In the previous journey, we have implemented the whole compiler front-end. We also know that the goal of the front end is to transform the source code into an abstract syntax tree for use by the back end. From this chapter, we will go to the back-end world to explore. Now, let’s take a look at what components the compiler back-end is composed of and what they are doing.
1. Structure composition of compiler backend
Unlike the compiler front end, the compiler back end is not a strict pipeline structure. I think it is more appropriate to use the description of “a serves B”. The back-end of CMM compiler mainly includes two components: semantic analyzer and code generator; In addition, because the virtual machine suite is closely related to the back end, we will also show it here. Please see the following figure:
+-----------+ Abstract syntax tree - > semantic analyzer - > symbol table | +-----------+ | | | | v | +----------+ +-------+ +------------------->| code generator - > low level instruction - > virtual machine| +----------+ +-------+
2. What is a semantic analyzer
To answer this question, the first thing to discuss is: what is semantics? Semantics, to put it bluntly, is “the meaning of a sentence”. In daily life, we often hear the description of “I can understand every word, but I don’t know what this is talking about”. This is caused by semantic problems. The same is true in programming languages. Some codes may completely conform to the syntax, but they are still wrong. For example, adding two types that cannot be added is a semantic error, because in the view of the parser, as long as the code meets “a + B”, rather than “+ a B”, “a B +” or other wrong writing, it conforms to the syntax. In other words, the ability of the parser to check the code can not meet all the requirements of the programming language, and the missing part needs to be made up by the semantic analyzer.
Semantic analyzer is not only a component for error checking, but also responsible for another very important work: generating symbol table. What is a symbol table? Symbol table is a table that records anything you want to record in the abstract syntax tree. It mainly includes variable name, function name, array size, etc. to serve the code generator.
We will further tell the story of semantic analyzer and symbol table in the relevant chapters of semantic analyzer.
3. What is a code generator
Code generator, as the name suggests: the component that generates code. The code generator holds the abstract syntax tree generated by the front end in one hand and the symbol table generated by the semantic analyzer in the other hand. The backpack also contains items such as syntax definition and instruction set definition, and finally generates low-level instructions that can be executed by the virtual machine. The code generator is the most complex part of the whole compiler and needs to consider the most aspects. We will also go through a long journey in the relevant chapters of the code generator.
4. What is a virtual machine
The code generator generates a variety of codes: for some compiler implementations, the code generator directly generates assembly language code; For another kind of compiler, including CMM compiler, the code generator generates low-level instructions designed by the compiler author, which need a special virtual machine to execute. A computer executes machine instructions, while a virtual machine executes another set of instructions similar to machine instructions, hence the name “virtual machine”. For a virtual machine, it imitates the hardware structure of the computer, and also has and manages “physical devices” such as registers and memory. In the real compiler design, virtual machine is a highly complex component, but in the compiler implementation of CMM, we designed a set of extremely simplified instruction set and a very simple virtual machine.

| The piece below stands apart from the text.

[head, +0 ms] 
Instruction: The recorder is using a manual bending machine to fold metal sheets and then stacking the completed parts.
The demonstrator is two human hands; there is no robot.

We will further tell the story of instruction set and virtual machine in the relevant chapters of virtual machine.
5. Reading suggestions for readers
Different from the front-end of the compiler, the components of the back-end of the compiler are interrelated to achieve the goal together. Therefore, the reading of each chapter at the back end of the compiler is not strictly sequential, but more like a “parallel reading”. If you can’t understand why a certain place needs to be implemented in this way, or why something is needed, look at the relevant chapters of other components. Because the code generator is the core of the back-end of the compiler, the author of this paper describes this part at the end for the sake of logical order.
Next, let’s take a look at how the semantic analyzer is implemented and what the symbol table looks like. Please see the next chapter: implementing semantic analyzer.